- [Task instructions] Find the line that holds "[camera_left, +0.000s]" in the material below. Output that line and each one after it exactly, but not the pictures.

- [Recorded data]
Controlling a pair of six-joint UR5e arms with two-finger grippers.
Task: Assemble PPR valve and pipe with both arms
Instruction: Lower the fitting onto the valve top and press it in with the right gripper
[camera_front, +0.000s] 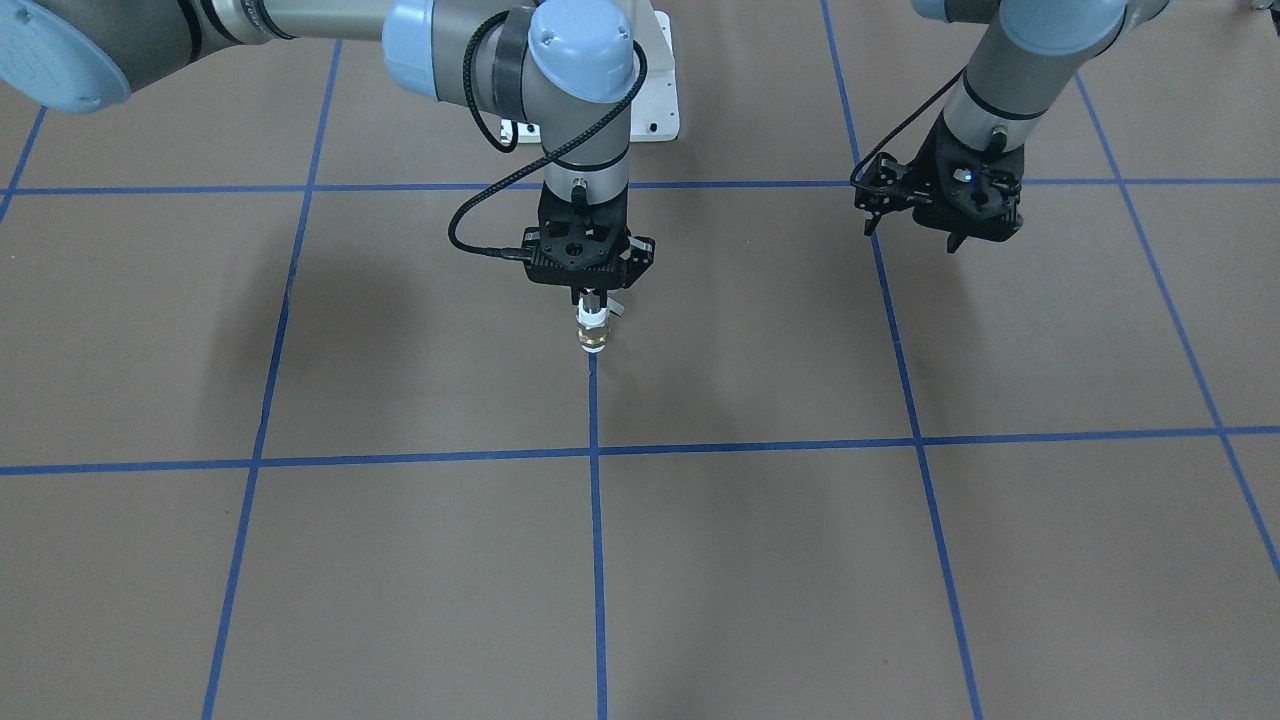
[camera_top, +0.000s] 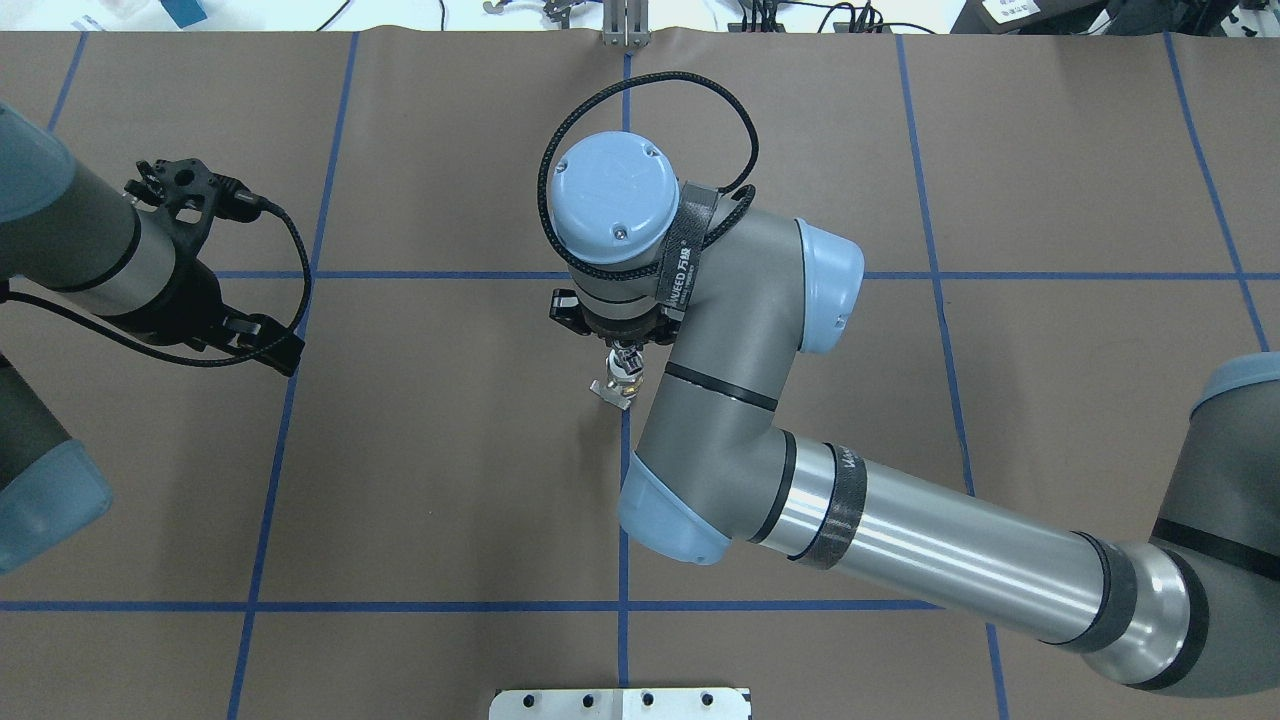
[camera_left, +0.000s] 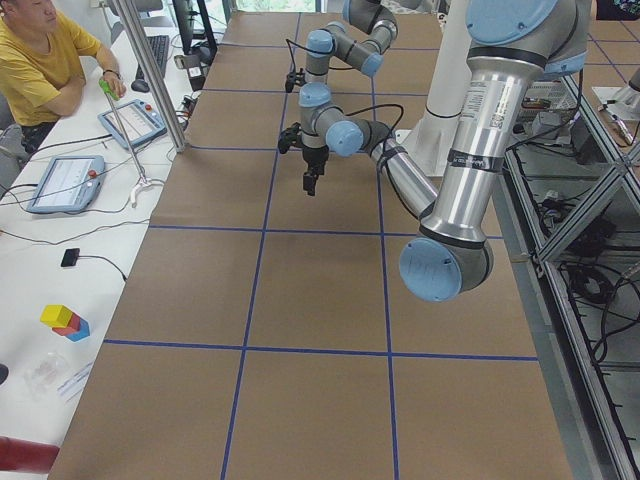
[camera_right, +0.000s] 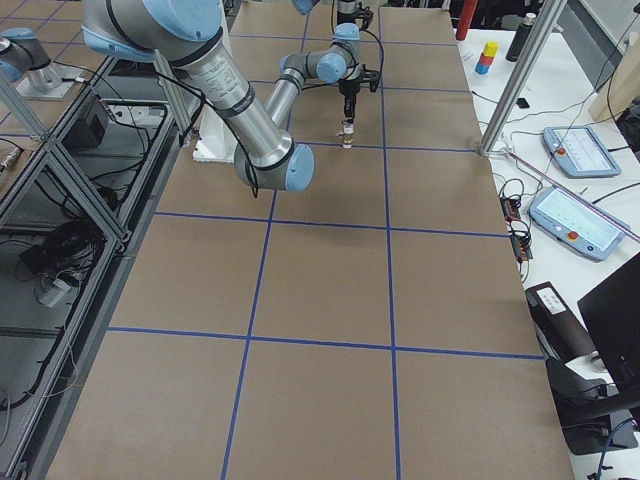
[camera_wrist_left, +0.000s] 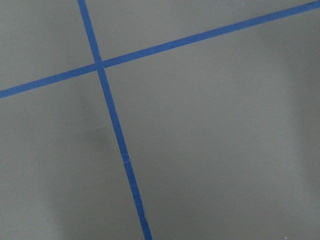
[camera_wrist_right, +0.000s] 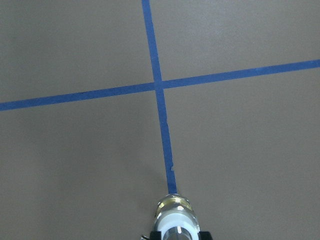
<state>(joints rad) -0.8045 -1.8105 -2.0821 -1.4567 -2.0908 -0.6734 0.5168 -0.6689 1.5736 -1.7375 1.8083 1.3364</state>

- [Reply to the task]
[camera_left, +0.000s] 
[camera_right, +0.000s] 
[camera_wrist_left, +0.000s] 
[camera_wrist_right, +0.000s] 
<state>(joints rad) -0.8045 -1.8105 -2.0821 -1.4567 -2.0908 -0.6734 0.5168 -0.6689 1.5736 -1.7375 1.8083 1.3364</state>

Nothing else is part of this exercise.